Ce fut aussi le cas du célèbre artiste poète-musicien Masabo Nyangezi Juvénal que tous les rwandais connaissent. Originaire de Gikongoro, il a témoigné connaître Laurent Bucyibaruta même au cours de l’assaut du FPR d’avril à juillet 1994. A souligner qu’en plus d’être artiste musicien Masabo Nyangezi est un géographe de formation (Licencié en Géographie de l’Université nationale du Rwanda – UNR) et qu’à ce titre, il est parmi les premiers cadres rwandais qui ont eu à gérer et à vulgariser la problématique de l’environnement. C’est ainsi qu’il fut attaché à un service de la Présidence qui avait ce domaine dans ses attributions. Il sera ensuite Directeur Général dans le nouveau Ministère qui eut le Tourisme et l’environnement dans ses attributions. Après sa déposition par voidéoconference à partir de Bruxelles, les avocats des parties civiles, appuyés par le Ministère public n’a trouvé mieux pour dévaloriser son témoignage que de sauter sur le fait qu’il avait travaillé à la Présidence jusqu’en 1992. L’occasion pour ces parties de conclure que donc il serait “Membre de la fameuse l’Akazu de Habyarimana”! Le ridicule est tellement fort quand on sait que Masabo Nyangezi est natif de Gikongoro et n’a aucun lien avec la famille Habyarimana mais qu’en plus il ne fut pas membre du parti MRND à l’instauration du multipartisme en 1991.

 

Il en fut de même du Secrétaire préfectoral à Gikongoro en 1994 à qui le ministère public et les parties civiles ont tenté de discréditer parce qu’il ne pouvait pas confirmer le contenu des entretiens qu’aurait eu le préfet avec toutes les autorités qu’il aurait rencontrées d’avril à juin 1994. Pour quiconque connaît le travail d’un secrétaire dactylo de la préfecture, il sait qu’il ne participe jamais aux entretiens du préfet avec ses hôtes.

 

Enfin, le fils de l’accusé a aussi subi le même sort, car le Ministère public et les parties civiles surtout Alain Gauthier dans ses comptes-rendus journaliers, ont tous décrété que le témoignage du fils de Laurent Bucyibaruta ne devrait pas être considéré comme crédible car, disent-ils, il aurait prétendu qu’il ne prenait pas le petit déjeuner avec son père en avril 1994. Ils font semblant d’oublier que depuis le 06 avril 1994, le pays était en état d’exception, de guerre, de siège… de façon que n’importe quel responsable administratif à tous les niveaux ne respectait plus les horaires de son agenda privé ou public. Bien plus, tout rwandais connaissant pour le moins la culture rwandaise en ce qui concerne la vie de tous les jours dans les ménages, sait que les horaires des uns et des autres ne permettent pas toujours aux parents de partager le petit déjeuner avec tous ses enfants.

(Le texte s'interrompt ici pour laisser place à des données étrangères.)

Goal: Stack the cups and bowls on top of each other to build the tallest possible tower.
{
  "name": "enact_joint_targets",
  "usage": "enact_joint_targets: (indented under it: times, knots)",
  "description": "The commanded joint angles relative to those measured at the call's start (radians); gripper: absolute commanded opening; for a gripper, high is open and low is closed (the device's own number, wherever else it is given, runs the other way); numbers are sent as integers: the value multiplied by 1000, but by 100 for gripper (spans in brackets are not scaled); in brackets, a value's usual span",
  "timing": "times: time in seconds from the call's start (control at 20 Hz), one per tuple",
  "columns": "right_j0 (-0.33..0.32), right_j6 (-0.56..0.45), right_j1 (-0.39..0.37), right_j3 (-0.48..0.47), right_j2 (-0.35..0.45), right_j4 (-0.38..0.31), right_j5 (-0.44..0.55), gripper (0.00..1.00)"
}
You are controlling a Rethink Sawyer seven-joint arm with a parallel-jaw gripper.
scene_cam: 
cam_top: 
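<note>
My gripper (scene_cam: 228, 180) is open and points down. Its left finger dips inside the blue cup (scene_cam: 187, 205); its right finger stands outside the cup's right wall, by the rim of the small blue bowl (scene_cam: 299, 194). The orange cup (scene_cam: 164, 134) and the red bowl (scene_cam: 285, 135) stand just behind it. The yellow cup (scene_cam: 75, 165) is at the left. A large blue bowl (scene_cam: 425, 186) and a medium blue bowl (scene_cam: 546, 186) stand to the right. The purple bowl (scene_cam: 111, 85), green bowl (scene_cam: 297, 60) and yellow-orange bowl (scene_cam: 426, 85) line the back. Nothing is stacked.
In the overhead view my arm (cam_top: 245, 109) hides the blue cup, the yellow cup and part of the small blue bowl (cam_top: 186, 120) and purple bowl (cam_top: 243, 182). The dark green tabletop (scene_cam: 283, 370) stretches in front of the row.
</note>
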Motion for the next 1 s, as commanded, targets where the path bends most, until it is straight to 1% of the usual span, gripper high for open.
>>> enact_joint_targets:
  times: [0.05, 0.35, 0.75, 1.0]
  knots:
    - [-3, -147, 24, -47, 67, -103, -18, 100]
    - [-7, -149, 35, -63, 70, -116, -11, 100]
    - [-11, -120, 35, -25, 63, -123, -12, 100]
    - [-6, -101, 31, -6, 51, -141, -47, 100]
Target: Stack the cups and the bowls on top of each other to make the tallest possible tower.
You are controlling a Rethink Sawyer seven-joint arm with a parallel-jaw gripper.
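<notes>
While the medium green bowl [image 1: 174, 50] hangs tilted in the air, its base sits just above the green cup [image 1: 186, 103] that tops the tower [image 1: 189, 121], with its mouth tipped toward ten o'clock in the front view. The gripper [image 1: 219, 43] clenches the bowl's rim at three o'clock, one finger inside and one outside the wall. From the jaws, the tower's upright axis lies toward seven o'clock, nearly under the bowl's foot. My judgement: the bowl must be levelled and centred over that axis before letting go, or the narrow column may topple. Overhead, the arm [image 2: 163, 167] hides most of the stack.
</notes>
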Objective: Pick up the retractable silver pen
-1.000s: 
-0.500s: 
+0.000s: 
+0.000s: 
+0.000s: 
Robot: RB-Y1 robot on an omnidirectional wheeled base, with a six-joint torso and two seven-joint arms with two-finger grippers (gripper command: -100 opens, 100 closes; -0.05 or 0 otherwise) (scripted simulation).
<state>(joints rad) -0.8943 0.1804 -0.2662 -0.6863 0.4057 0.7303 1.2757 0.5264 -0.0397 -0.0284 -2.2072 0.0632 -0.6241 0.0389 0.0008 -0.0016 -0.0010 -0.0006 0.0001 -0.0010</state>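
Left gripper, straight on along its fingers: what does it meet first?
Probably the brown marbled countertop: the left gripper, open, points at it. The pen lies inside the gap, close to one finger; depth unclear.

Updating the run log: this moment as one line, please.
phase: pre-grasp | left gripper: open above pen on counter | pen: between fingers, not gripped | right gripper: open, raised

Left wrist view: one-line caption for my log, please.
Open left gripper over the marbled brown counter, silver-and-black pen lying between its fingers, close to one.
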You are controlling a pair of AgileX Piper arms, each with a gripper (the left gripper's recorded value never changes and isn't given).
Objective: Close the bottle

Bien plus, en milieu rural et selon la tradition, les enfants ne devaient pas voir ce que mange  ou comment mange leur papa sauf en de rares occasions.

 

C’est toujours au cours de cette quinzaine que l’inénarrable et polyvalent avocat (en même temps rescapé, partie civile, avocat des parties civiles, témoin du Ministère public, …), Me Richard Gisagara a encore sévi non seulement contre  les témoins de la défense, mais également contre directement certains accusées. Exemple: Me Richard Gisagara, a longuement harangué la Cour avant que le Juge Président ne le calme, après qu’un des témoins venait d’affirmer que le Préfet Bucyibaruta avait demandé aux fonctionnaires de l’administration sous ses ordres de garder la neutralité par rapport aux événements politiques qui se dérouleraient. L’avocat Gisagara voulait  contraindre le témoin de déclarer devant la Cour que le fait d’exiger la neutralité aux fonctionnaires, ce que le Préfet Bucyibaruta demandait  aux fonctionnaires, cela correspondrait à leur demander de ne pas sauver les tutsi. Or, dans tous les pays civilisés et où règne un état de droit, les fonctionnaires publics doivent rester neutres en toutes circonstances. Mais pour Me Gisagara, au Rwanda de 1994, pour être considéré comme fonctionnaire neutre politiquement il fallait être complice du FPR ou alors subir son courroux après sa victoire, ce à quoi nous assistons depuis juillet 1994 et actuellement devant une Cour d’Assises à Paris . On ne sait pas encore si Me Gisagara a convaincu.

 

Un autre témoin de la défense auditionné au cours de cette session est un ancien Directeur de l’agence de la BCR (Banque Commerciale du Rwanda) à Gikongoro. Il vit actuellement aux Etats Unis. Ayant affirmé que lors de la réunion convoquée par le préfet Bucyibaruta  au cours de laquelle il demandait aux responsables et chefs de services de la préfecture d’œuvrer pour la sécurité de la population, le Ministère public et les parties civiles pour le discréditer parce qu’il avait démontré la droiture et l’équité malgré son dénouement en moyens, du préfet Laurent Bucyibaruta, ont avancé des motifs plus ridicules les uns que les autres. Le Ministère public a prétendu que la BCR était une Banque du  secteur public et donc sous les ordres du gouvernement d’autant plus que même le préfet y détenait un compte sur lequel était versé mensuellement son traitement. Or l’on sait que la BCR était une banque totalement privée et dont la maison-mère était la banque belge appelée Banque Bruxelles Lambert, BBL que tous les financiers ont connue avant d’être avalée par le géant Fortis Bank et qui opère en Belgique sous l’appellation ING Bank.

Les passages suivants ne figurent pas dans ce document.